To disclaim the "implied warranty of merchantability," the seller must use the word "merchantability." The disclaimer must be easy to read and in a conspicuous place in the contract. A disclaimer of the "warrant of fitness for a particular purpose" must also be in a conspicuous place, though the law requires no "magic word" like "merchantability." The Uniform Commercial Code provides that the statement, "There are no warranties which extend beyond the description on the face hereof," disclaims any warranties of fitness.
The UCC also states that the words "as is" or "with all faults" can be enough to disclaim all implied warranties, if they clearly tell the buyer he is taking the product as he finds it, with no guarantees.

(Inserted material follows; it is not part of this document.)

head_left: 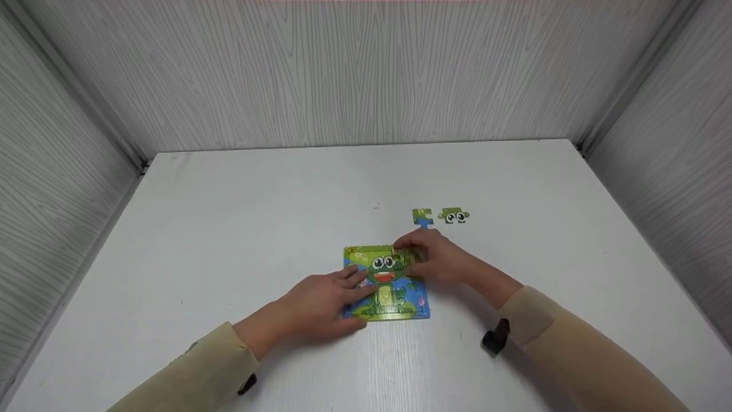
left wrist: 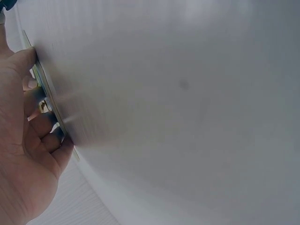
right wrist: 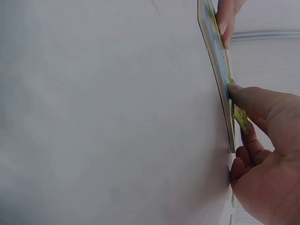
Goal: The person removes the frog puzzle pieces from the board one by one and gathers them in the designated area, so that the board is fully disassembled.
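Observation:
A frog jigsaw puzzle [head_left: 390, 309] in a flat square tray lies on the white table. My left hand [head_left: 326, 303] rests on its left side, fingers spread over the picture and thumb at the near edge. At the puzzle's upper right corner, my right hand [head_left: 446, 260] pinches a green puzzle piece [right wrist: 240, 119] between thumb and fingers. In the right wrist view that piece stands tilted above the tray; the fingers hide part of it. In the left wrist view, the left hand [left wrist: 28, 136] touches the tray's thin edge.
Beyond the right hand lie two loose puzzle pieces: a green and blue one [head_left: 422, 217] and a green one with frog eyes [head_left: 453, 216]. Pale wood-grain panels [head_left: 366, 74] enclose the white table [head_left: 257, 212] at the back and sides.

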`<action>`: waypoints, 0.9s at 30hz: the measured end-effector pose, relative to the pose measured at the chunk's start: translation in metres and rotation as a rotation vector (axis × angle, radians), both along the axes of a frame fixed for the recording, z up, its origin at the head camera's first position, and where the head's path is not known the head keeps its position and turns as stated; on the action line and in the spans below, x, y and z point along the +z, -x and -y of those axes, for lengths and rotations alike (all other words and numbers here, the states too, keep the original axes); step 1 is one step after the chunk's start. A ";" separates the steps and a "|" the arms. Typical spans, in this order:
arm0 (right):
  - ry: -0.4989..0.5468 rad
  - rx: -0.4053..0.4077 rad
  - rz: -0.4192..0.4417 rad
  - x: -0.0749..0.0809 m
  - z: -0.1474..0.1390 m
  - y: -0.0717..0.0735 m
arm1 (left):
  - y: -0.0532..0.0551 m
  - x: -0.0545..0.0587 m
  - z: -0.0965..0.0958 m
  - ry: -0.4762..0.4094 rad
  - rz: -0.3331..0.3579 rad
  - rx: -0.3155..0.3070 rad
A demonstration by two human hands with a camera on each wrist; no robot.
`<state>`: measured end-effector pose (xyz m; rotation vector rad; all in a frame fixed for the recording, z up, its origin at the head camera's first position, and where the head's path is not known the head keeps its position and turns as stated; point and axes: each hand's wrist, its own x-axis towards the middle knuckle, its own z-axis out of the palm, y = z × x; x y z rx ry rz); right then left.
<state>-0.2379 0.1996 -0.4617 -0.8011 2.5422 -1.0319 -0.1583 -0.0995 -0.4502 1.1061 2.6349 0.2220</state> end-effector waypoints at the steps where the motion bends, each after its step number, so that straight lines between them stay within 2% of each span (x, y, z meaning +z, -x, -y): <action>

A specific disclaimer can limit any express warranties that may have arisen in the course of the sale.But here there are several quirks: If a form contract contains a disclaimer that conflicts with a specially typed description, the typed a description prevails over the printed disclaimer.
And even after all warranties -- express and implied -- have been disclaimed, a bare descriptive warranty may still be the basis for a lawsuit. If a computer software company sells an "inventory package" with all warranties disclaimed, it is still liable if the program is incapable of the basic task of sorting out inventories. Similarly, a contract for the sale of a "Model A" typewriter is breached if a "Model A-1" is delivered.
Damages. A buyer who successfully sues for breach of warranty is entitled to receive three different cumulative types of damages. First, he receives the difference between what he paid for and what he in fact received. If the computer he bought for $10,000 is worth only $6,000 because it regularly blows fuses, the buyer gets $4,000 in damages for the machine.
Second, the buyer is entitled to all "incidental" expenses caused by the defective product. If he had to rent a machine to replace the one he bought, that expense would be covered. So would the cost of repairing the old machine or searching for a new one.
Third, the buyer is entitled in some cases to so-called consequential losses. If he didn't get two regular accounts because he was unable to process orders on the defective computer, he may be able to recover the profits he would have earned from the lost business.
The remedies available to the buyer may be limited by agreement between the seller and the buyer. The usual limitation restricts the buyer to two options: He may either return the goods and get his money back or he may have the goods repaired at the seller's expense. Such limitations reduce the seller's liability for the consequential "lost profit" damages. Since such awards can be quite expensive, sellers frequently prefer to give a discount on the price of the goods to escape the risk of this liability.
As with the warranties, the law requires "magic words" to insure that both parties know what they are getting into. To limit remedies, the word "remedy" should appear in the section of the contract dealing with this item. The section should also state that the listed remedies are "exclusive." A successful remedy-limitation clause might read as follows:
The parties agree that the buyer's sole and exclusive remedy against the seller shall be for the repair or replacement of defective parts as provided herein. The buyer agrees that no other remedy, including incidental or consequential damages for lost profits, lost sales, injury to person or property, or any other loss, shall be available to him.
In general, the more specific the language used here, the more effective it is to limit remedies.
Even when the seller has dotted all his "i's" on the remedy clause, however, the buyer may still get full damages when the remedy "fails of its essential purpose." This means that the remedy simply does not provide the relief the contract called for.
A buyer, for example, bought a new automobile that carried with it a limitation of remedy to repair or replace defective parts. Within the first few weeks of ownership, the buyer found some 14 defects that needed repair in the car. Even after all this work, the car still didn't run properly. When the owner sued for his full loss, the court ruled in his favor because the remedy of repair had "failed of its essential purpose."